Надо сбегать за приятелями — втроем-вчетвером они справятся с ними. Севку давно не колотили, обнаглел. Таким нужно постоянно ставить синяки, и все будет в порядке…
…Вечер у Олега был в разгаре. Собралось, наверно, полкласса. Поводом для встречи была покупка нового магнитофона — «мага», как выражался Олег, его «ходовые» испытания — «обкатка». В комнате, где стоял «маг», не умолкали говор и хохот. Но громче всех хохотал Сева, и никто не понимал почему. Никто, даже сам он — не вполне. А это, наверно, было оттого, что час назад он впервые в жизни ударил человека. Ударил в лицо. В лицо, которое существует не для того, чтобы в него врезался кулак. Никто не знал, что против Олегова дома, покуривая, толчется стайка мальчишек и ждет его, Севу.
Может, он боится? Нет… Прошло то время… Да и раньше, если быть точным, он не боялся Федьки.
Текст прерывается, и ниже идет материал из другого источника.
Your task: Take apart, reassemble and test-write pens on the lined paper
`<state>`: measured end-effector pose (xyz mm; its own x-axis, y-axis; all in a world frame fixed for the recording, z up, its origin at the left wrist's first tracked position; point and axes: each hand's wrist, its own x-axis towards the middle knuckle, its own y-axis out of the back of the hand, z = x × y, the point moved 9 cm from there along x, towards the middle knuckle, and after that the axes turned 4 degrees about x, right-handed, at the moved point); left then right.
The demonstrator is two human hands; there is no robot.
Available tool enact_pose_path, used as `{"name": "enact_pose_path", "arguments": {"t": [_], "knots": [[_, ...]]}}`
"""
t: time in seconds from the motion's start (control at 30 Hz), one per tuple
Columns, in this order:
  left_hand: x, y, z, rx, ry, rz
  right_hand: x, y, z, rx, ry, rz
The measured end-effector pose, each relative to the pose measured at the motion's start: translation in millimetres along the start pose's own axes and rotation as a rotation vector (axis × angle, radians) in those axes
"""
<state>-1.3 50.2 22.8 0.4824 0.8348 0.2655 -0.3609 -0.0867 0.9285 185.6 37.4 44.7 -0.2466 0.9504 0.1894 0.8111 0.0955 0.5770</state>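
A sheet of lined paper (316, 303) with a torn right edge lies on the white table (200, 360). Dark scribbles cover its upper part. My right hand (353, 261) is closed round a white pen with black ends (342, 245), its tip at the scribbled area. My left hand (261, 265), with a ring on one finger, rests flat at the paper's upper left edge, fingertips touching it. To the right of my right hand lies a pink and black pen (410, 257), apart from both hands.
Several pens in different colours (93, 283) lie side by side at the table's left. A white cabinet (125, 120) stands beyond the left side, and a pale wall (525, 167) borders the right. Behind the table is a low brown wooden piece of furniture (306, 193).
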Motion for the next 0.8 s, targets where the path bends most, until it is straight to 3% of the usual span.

Только удивлялся ему и старался убедить, уговорить его стать другим — ведь все рождаются хорошими! — и совсем не собирался сжимать пальцы в кулаки, чтобы врезать их туда, где нос, глаза, рот.
Но выхода не было. И Сева был рад. Был очень рад, и в этой радости было что-то от нервного возбуждения, но совсем немножко, чуть-чуть. Как он залепил ему! Как хорошо было видеть ошеломленное его лицо.
Сева хохотал громче всех, носился дикими прыжками и ни с того ни с сего вдруг стал бороться с Петькой Топорковым и в два счета положил его на лопатки на паркете. Он всегда знал, что не слаб — запросто таскал с рынка пудовые мешки с картошкой, — но кто же думал, что он просто силен? Наверно, и Вадим, их спортивный вождь, взял бы его в хоккейную команду, если бы кое-что знал.
Думает, если у тебя в плечах не косая сажень, так ты уж не способен ни на что… Да, из него не выпирают мышцы, и грудь не колесом… Ну и что с того? Зато он ловок и быстр.
Веселье продолжалось. Ну и смеху же было, когда Олег запустил пленку с записью коротких речей каждого!